:: Your objective ::
Look through the listing below for the word "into" and copy every line where it occurs.

########

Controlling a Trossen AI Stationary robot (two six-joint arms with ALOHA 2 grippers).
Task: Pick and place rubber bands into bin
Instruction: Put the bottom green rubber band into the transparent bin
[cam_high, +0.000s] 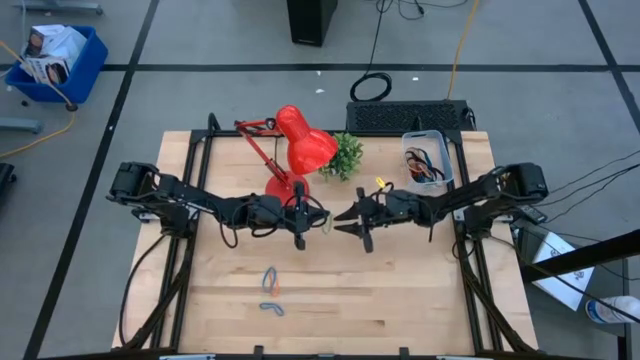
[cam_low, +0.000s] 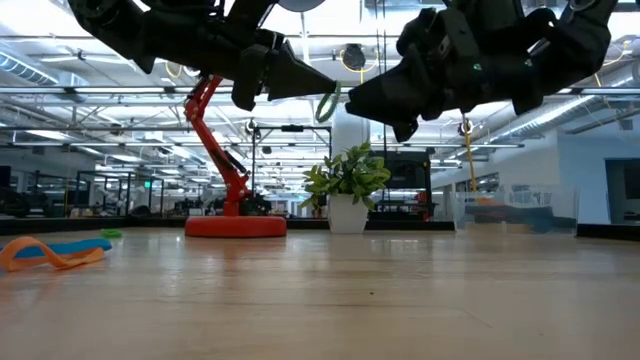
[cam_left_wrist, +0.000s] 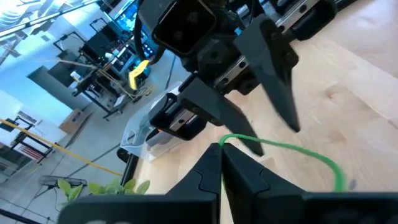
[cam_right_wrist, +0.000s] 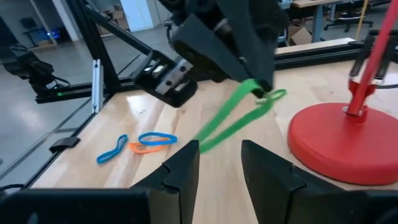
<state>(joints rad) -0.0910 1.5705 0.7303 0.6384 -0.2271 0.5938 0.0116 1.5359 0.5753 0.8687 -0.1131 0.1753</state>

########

:: Response area ::
Task: Pick and place rubber bands into bin
Instruction: Put the bottom green rubber band into the transparent bin

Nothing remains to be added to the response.